VII
Nous ne parlons pas ici de RABELAIS, le génie ordurier du cynisme, le scandale de l'oreille, de l'esprit, du coeur et du goût, le champignon vénéneux et fétide, né du fumier du cloître du moyen âge, le pourceau grognant de la Gaule, non le pourceau du troupeau d'Épicure comme dit Horace:
... _Epicuri de grege porcum!_
mais le pourceau des moines défroqués, se délectant dans sa bauge immonde et faisant rejaillir avec délices les éclaboussures de sa lie sur le visage, sur les moeurs et sur la langue de son siècle. Rabelais, selon nous, ne représente pas le plaisir, mais l'ordure; il enivre, mais en infectant. La jeune école littéraire du réalisme qui s'évertue aujourd'hui à le réhabiliter, ne parviendra qu'à se salir l'imagination sans parvenir à le laver. Toute l'eau de rose du Bosphore ou de Fontenay-aux-Roses ne suffirait pas à parfumer ce léviathan de la crapule.

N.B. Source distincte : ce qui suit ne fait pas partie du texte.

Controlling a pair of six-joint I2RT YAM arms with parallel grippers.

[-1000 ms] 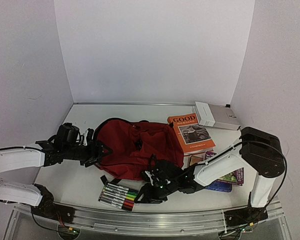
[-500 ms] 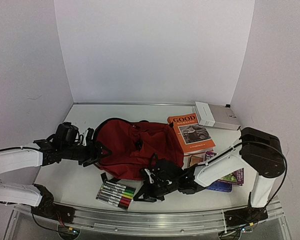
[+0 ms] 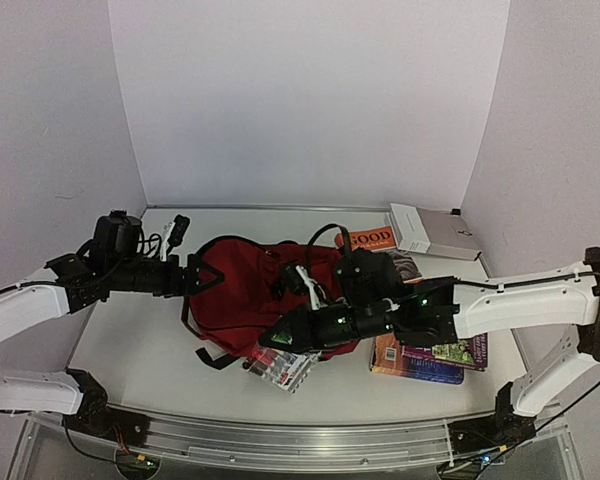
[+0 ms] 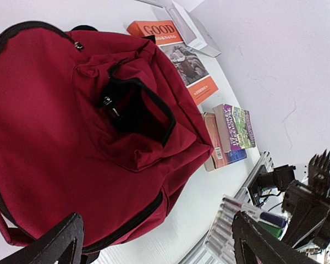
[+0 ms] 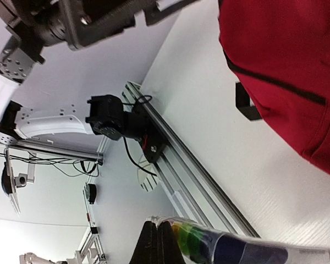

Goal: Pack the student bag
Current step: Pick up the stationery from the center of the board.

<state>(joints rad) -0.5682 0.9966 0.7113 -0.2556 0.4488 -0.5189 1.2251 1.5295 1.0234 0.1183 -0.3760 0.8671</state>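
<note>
The student bag [image 3: 245, 290] is a dark red backpack lying flat in the middle of the table; its front pocket [image 4: 137, 113] gapes open. A clear pack of coloured markers [image 3: 280, 368] hangs above the table at the bag's near edge, also seen as the marker pack [image 5: 231, 248]. My right gripper [image 3: 272, 343] is shut on the pack's edge, the fingers [image 5: 157, 245] pressed together on the plastic. My left gripper [image 3: 202, 278] hovers open at the bag's left end with nothing between its jaws; in the left wrist view the left gripper [image 4: 157, 242] spans the bag's lower edge.
An orange "GOOD" book [image 3: 372, 240] lies right of the bag, partly under my right arm. A white box [image 3: 430, 232] sits at the back right. Two more books [image 3: 435, 357] lie near the right front. The metal rail [image 3: 300, 440] runs along the near edge.
My right gripper shut on the marker pack and lifted it off the table toward the bag's near edge. The left arm rose and shifted slightly back.
</note>
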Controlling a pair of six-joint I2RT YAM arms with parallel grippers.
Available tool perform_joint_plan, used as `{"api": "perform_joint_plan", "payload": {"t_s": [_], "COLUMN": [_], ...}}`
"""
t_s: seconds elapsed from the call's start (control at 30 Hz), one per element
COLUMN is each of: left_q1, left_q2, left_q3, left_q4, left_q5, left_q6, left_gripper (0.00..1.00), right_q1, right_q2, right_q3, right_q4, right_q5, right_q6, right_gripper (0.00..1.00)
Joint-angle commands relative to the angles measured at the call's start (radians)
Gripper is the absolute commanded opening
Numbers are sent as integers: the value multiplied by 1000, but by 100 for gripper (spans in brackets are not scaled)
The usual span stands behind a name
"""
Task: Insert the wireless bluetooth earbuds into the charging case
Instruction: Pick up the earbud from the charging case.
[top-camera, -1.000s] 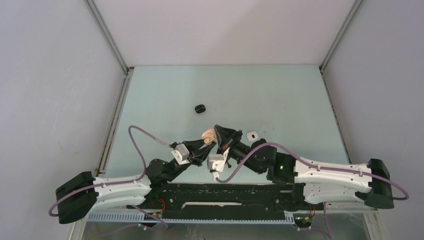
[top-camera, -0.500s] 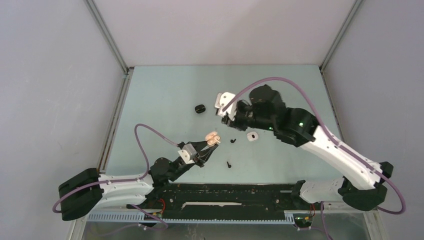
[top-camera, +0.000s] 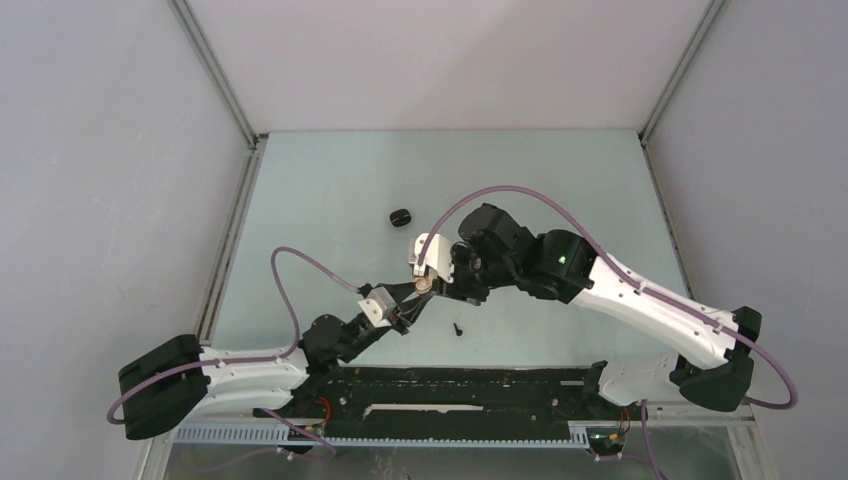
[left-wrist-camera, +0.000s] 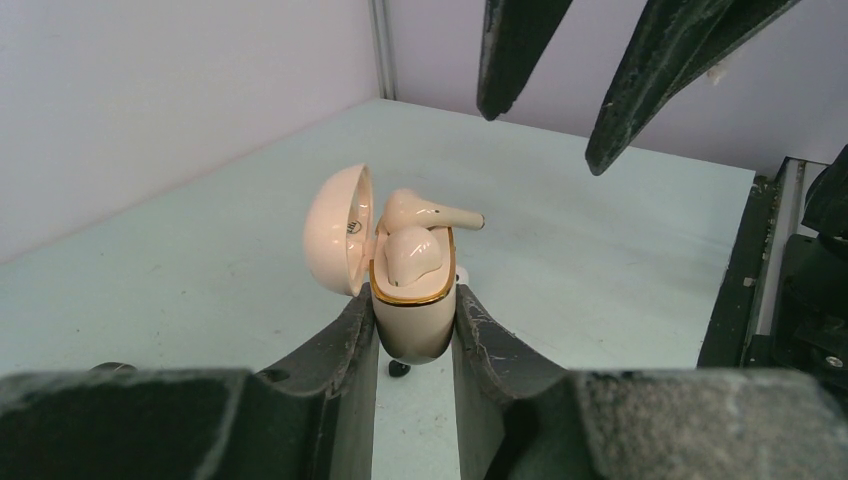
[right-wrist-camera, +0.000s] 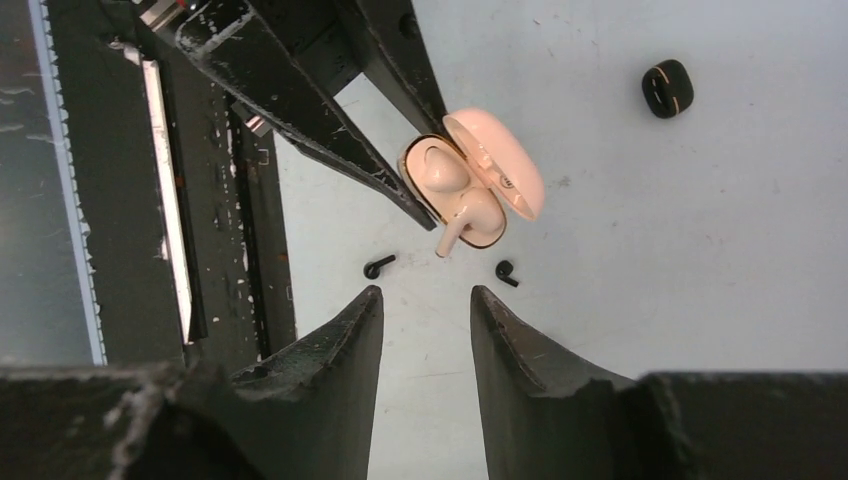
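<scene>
My left gripper (left-wrist-camera: 412, 300) is shut on the pale pink charging case (left-wrist-camera: 415, 325), holding it upright above the table with its lid (left-wrist-camera: 335, 230) open. One pale earbud (left-wrist-camera: 410, 255) sits in its socket. A second pale earbud (left-wrist-camera: 432, 210) lies crooked on the case's rim with its stem sticking out sideways. My right gripper (right-wrist-camera: 425, 295) hangs open just above the case (right-wrist-camera: 470, 195), holding nothing. Two black earbuds (right-wrist-camera: 378, 267) (right-wrist-camera: 506, 272) lie on the table under the case. In the top view only one black earbud (top-camera: 458, 327) shows.
A small black case (top-camera: 400, 217) with a gold band lies shut on the table behind the grippers. The right arm (top-camera: 560, 265) stretches across the middle of the table. The black base rail (top-camera: 450, 390) runs along the near edge.
The right arm swung away toward the back of the table and came back over the pink case. Its jaws went from shut to open. The left gripper kept hold of the case.
</scene>
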Motion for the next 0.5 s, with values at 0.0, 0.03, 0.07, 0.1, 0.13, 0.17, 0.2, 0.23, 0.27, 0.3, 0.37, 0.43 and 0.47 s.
{"api": "perform_joint_plan", "payload": {"t_s": [0.0, 0.03, 0.07, 0.1, 0.13, 0.17, 0.2, 0.23, 0.27, 0.3, 0.37, 0.43, 0.47], "left_q1": [-5, -5, -5, -5, -5, -6, -6, -7, -7, -7, -7, -8, -8], "left_q2": [-15, -19, -21, -24, -26, -26, -28, -29, -30, -32, -37, -44, -46], "left_q3": [34, 34, 34, 34, 34, 34, 33, 35, 36, 36, 34, 34, 34], "left_q4": [15, 15, 12, 12, 10, 10, 9, 8, 7, 5, 1, -1, -2], "left_q5": [6, 10, 13, 16, 18, 22, 25, 28, 31, 33, 41, 53, 57], "left_q6": [23, 23, 22, 22, 21, 21, 20, 20, 20, 20, 20, 24, 25], "left_gripper": [0, 0, 0, 0, 0, 0, 0, 0, 0, 0, 0, 0, 0], "right_q1": [5, 7, 9, 10, 12, 14, 17, 20, 23, 25, 25, 25, 26], "right_q2": [13, 19, 24, 30, 35, 41, 47, 54, 59, 65, 73, 77, 79], "right_q3": [4, 8, 11, 13, 16, 18, 20, 22, 24, 27, 34, 37, 37], "right_q4": [54, 55, 58, 61, 62, 64, 65, 68, 72, 75, 77, 83, 85], "right_q5": [32, 31, 30, 27, 22, 17, 13, 12, 11, 11, 13, 23, 27], "right_q6": [5, 4, 4, 5, 6, 5, 5, 6, 8, 10, 10, 10, 9], "right_gripper": [41, 41, 41, 41, 40, 40, 40, 39, 39, 40, 40, 40, 40]}}
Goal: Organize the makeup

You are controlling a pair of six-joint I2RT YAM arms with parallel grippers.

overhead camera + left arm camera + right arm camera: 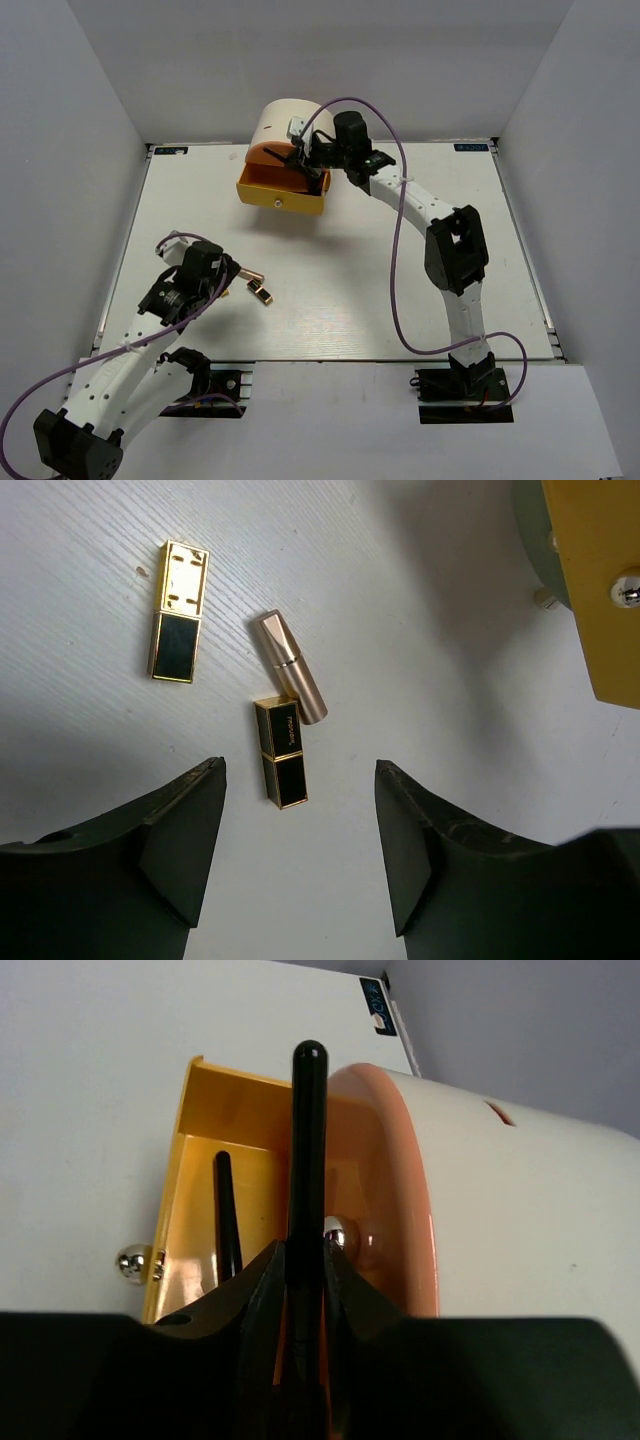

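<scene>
My right gripper [300, 158] [305, 1260] is shut on a thin black brush handle [308, 1140] and holds it over the open yellow drawer [280, 195] [190, 1190] of the cream half-round box [282, 118]. Another black brush [227, 1210] lies in that drawer. My left gripper [232, 274] [300, 770] is open and empty, just above the table. Between and ahead of its fingers lie a gold-black lipstick [280, 752] [260, 292], a rose-gold lipstick [292, 666] touching it, and a second gold-black piece [178, 612] to the left.
The box's cream shell [520, 1220] fills the right of the right wrist view. The drawer has a silver knob [132, 1263] on its front. The yellow drawer's corner [600, 600] shows at the left wrist view's upper right. White walls enclose the table [350, 290].
</scene>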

Rabelais a quelquefois une folle ivresse qui fait qu'on se récrie d'admiration sur la sordide fécondité de la langue, j'en conviens, mais c'est un ivrogne de verve.--Aux égouts le festin!
Deux écrivains du XVIIe siècle ont laissé à la France, en l'amusant, la délicatesse de ses plaisirs et de son goût. Ces deux écrivains sont: Hamilton, l'auteur des _Mémoires du comte de Grammont_, et Saint-Évremond, le premier importateur du véritable sel attique en France.
Saint-Évremond est le patriarche de cette tribu des voluptueux et des rieurs en prose et en vers. Il enfanta dans sa vieillesse Mme de Sévigné, puis Chaulieu, Lafare, l'abbé Courtin, l'école des gracieux débauchés du _temple_, puis le Voltaire des poésies légères, des facéties, de la correspondance, puis Beaumarchais, puis Alfred de Musset, le dernier des petits-fils de Saint-Évremond, non pas plus voluptueux, mais mille fois plus poëte que cet aïeul de ses vers.
Il y a un air de famille incontestable entre Hamilton, Saint-Évremond et Alfred de Musset; coeurs de même grâce, esprits de même séve, philosophes de même insouciance, si on peut appliquer à l'insouciance le nom de philosophie. C'est du moins la philosophie de l'agrément.